What is signature-based detection?

Signature-based detection is a style of detection that provides a mechanism for how the detector scans the data to find attacks. In this style of detection, unique identifiers are generated about a known attack so that any attack of that kind is rapidly dealt with.

Implementation

In signature-based detection, the detector flags any activity that matches the structure of a known attack. It is like blacklisting the attacks. It keeps a list of patterns that are not allowed and alerts if it sees something that matches the attacks in the list.

Signature-based detection

Example

An example of signature-based detection can be buffer overflows. Since buffer overflows usually contain shellcodescode that starts the command shell prompt, the strategy is to keep a list of common shellcodes and alert if any request contains a shellcode. Similarly, SNORT is also a detection software that follows a signature-based style.

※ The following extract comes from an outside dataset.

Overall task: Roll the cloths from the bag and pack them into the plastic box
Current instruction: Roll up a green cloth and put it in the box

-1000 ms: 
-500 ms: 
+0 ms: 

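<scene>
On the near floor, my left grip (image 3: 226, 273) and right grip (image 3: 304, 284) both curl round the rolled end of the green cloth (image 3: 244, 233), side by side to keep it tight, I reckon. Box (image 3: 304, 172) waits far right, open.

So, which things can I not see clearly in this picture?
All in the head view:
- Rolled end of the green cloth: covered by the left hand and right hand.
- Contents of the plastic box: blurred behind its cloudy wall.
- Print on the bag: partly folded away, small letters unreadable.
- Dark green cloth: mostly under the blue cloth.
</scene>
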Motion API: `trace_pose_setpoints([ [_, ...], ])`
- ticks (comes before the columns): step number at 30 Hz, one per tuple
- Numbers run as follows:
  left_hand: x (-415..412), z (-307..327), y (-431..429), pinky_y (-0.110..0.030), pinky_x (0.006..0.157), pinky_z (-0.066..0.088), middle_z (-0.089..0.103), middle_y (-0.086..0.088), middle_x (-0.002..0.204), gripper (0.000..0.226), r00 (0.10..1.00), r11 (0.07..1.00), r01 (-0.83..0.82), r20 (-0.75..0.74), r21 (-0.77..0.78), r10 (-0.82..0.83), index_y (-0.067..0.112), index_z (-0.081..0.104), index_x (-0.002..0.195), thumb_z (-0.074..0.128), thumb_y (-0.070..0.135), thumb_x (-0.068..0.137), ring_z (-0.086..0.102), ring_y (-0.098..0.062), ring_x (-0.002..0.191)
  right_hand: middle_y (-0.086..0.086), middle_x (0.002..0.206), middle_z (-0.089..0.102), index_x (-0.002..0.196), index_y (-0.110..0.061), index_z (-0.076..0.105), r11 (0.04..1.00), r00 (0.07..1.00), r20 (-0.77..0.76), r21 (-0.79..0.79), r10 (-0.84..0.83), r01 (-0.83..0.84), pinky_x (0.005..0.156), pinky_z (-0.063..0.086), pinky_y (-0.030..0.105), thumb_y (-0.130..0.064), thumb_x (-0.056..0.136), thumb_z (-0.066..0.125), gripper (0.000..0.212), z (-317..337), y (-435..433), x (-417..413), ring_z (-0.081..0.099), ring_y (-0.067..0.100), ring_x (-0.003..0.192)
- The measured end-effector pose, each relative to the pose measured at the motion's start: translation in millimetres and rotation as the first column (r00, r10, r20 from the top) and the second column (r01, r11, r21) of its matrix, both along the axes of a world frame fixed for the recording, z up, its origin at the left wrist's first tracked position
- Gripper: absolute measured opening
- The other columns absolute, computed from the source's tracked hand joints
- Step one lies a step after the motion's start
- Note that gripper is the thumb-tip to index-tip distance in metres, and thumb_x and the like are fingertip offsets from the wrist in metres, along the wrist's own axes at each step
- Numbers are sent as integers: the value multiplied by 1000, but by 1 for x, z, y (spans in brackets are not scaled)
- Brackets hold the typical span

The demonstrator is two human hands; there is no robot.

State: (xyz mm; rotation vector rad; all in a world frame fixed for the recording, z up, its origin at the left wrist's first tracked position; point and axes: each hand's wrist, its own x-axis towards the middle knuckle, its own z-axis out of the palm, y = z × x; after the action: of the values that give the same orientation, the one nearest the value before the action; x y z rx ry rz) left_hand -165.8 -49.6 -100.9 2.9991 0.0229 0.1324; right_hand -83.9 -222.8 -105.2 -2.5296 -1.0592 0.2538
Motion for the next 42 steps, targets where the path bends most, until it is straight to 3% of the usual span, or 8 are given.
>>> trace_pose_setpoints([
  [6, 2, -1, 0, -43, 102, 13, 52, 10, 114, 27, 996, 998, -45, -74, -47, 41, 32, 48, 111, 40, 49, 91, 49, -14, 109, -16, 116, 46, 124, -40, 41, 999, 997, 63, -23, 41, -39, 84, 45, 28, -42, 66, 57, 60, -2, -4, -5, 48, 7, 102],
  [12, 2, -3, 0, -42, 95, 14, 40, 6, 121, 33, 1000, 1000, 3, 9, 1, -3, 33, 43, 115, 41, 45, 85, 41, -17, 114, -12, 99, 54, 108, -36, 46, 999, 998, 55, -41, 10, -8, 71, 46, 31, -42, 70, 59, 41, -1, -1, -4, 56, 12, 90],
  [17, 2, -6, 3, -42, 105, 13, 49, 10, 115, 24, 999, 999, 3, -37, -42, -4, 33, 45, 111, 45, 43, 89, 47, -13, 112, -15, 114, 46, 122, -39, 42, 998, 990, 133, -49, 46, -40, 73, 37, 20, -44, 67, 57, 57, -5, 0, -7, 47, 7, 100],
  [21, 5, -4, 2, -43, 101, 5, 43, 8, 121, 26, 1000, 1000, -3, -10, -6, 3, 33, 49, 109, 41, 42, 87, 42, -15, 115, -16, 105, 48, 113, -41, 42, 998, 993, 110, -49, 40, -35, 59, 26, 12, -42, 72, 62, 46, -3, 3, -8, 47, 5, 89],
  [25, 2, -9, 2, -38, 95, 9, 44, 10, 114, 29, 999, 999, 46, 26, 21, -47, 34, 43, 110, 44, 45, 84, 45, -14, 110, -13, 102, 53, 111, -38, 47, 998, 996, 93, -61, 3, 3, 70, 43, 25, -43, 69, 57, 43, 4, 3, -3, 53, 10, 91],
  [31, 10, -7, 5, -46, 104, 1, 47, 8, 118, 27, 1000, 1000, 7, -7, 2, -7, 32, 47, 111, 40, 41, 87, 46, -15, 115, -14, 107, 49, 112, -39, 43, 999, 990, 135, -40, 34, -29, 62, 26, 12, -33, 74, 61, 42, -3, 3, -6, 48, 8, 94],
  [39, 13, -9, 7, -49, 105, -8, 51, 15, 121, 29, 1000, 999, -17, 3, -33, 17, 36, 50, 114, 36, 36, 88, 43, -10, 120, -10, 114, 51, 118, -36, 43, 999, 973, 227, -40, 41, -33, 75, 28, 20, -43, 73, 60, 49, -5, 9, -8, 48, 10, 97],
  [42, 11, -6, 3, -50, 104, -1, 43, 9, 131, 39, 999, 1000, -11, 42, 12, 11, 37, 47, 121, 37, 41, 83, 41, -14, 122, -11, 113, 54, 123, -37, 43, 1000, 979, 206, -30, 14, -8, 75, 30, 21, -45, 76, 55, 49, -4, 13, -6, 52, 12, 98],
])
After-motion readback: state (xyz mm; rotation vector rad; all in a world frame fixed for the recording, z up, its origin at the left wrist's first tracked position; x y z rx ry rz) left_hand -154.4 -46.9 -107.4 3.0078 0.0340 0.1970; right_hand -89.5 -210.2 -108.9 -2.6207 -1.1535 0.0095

The following shows how SNORT works:

Signature-based detection working

However, signature-based detection does not come without tradeoffs. The following table shows the benefits and drawbacks of signature-based detection:

Benefits and drawbacks of signature-based detection

Benefits

Drawbacks

It is conceptually simple.

It would not catch new attacks without a known signature.

It is good at detecting known attacks.

It might not catch variants of known attacks if the variant does not match the signature.

It is easy to share signatures and build up shared libraries of attacks.

The attacker can modify their attack to avoid matching the signatures and can still attack.